Wednesday, August 26, 2009

The Sweet-Talker

It was not a pleasant experience! I called up a senior friend of mine yesterday to ask for an official favor, that is to say, a favor not for me personally, but on an official level. And the friend, who addresses me always as a younger brother, sounded very enthusiastic at what I was asking for, and he readily complied to my request. He invited me to attend a meeting too regarding the favor I was asking him, and later during the day he called me up to say that he was postponing the meeting to today morning. But when I reached his place to attend the meeting, with the hope that the request had been agreed upon, and we were to plan out things for a common program.

It came as a rude shock for me to realize that the people concerned about this common program were not in one mind; there were differences of opinion, and I was blind to it. My senior friend had not told me when I asked him about the possible problems and inconveniences. So when we began the meeting, there were arguments and counter arguments. I who had taken for granted that consent had been given to hold the common program in friend's place, got a message quite different from the one I was given to understand. It was an embarassing situation, as every one spoke about the pros and cons. But I found it hard to save my face, because I really did not know what the main problem was.

I was quite disappointed by the opposition posed by certain members, and I found it uneasy at that moment to counter them. I had already announced that the common program was to be held at that place, and it would be quite cumbersome to change the venue; that would only confuse the invitees. I even heard my senior friend say then that it would be better to shift the program to some other place, but it was difficult for me to do that, because I had already announced the venue. Luckily I had to meet our printer to give him the material for printing, and so I had to move out of the place for about fifteen minutes.

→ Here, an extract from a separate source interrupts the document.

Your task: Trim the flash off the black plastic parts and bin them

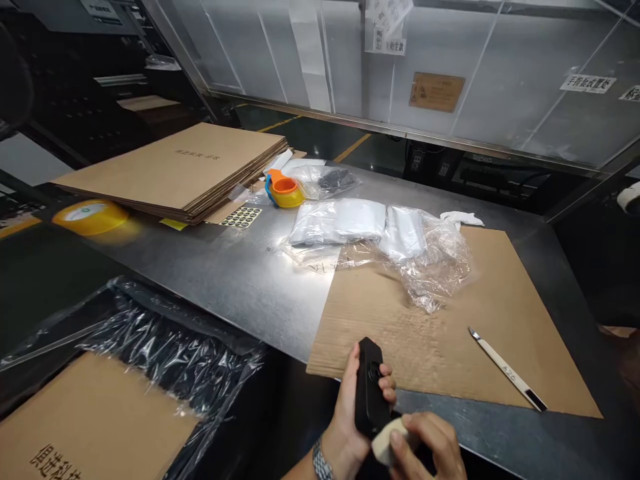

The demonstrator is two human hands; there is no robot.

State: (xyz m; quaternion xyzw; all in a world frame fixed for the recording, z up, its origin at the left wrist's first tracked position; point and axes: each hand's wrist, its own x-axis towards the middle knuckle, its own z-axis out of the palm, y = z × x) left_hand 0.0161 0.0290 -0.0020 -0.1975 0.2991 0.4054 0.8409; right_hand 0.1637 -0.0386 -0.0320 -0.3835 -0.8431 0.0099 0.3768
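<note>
A black oblong device with a round recess near its upper end is held in my left hand, whose fingers wrap round its sides. My right hand pinches a small cream-coloured block at the lower end of the device. Both hands are at the front edge of the metal table, just below a flat cardboard sheet. On the sheet's right part lies a white pen-like tool marked A26. Clear plastic bags with silvery-white packets lie above, partly over the sheet.
Stacked flat cardboard stands at the table's back left, with a yellow tape roll beside it. An orange and yellow tape dispenser and a sticker sheet lie nearby. At the lower left is a plastic-lined box holding cardboard.
</note>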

Thank God, when I returned to the place after meeting the printer, the situation had cooled, and the members were in a much better mood to discuss and decide. All agreed that the program could be held there, and necessary arrangements would be made by people concerned. I was happy that at last all the members together consented, and that my burden had been lightened. I really had a sigh of relief, when I heard all people concerned, agreed to take charge of the entire program. But I was still not sure where the problem was, which put the members in a fix in the beginning?

I did get the answer when I met another younger friend of mine, who told me that my senior friend was not too happy to hold the common program in his place, and was complaining to other members about the inconveniences. But why could he not tell me when I called him to ask about his opinion? Unfortunately my senior friend belongs to the category of people who wish to please every one on earth. While people of this sort have sweet words for people who ask them a favor, at the heart they are quite sour, and in order to protect themselves, they would pass the bug on to others. My friend, who had been known as an excellent organizer, would not like to take responsibility, but wanted others to own up the proposal. Since better sense prevailed among other members, my day was saved!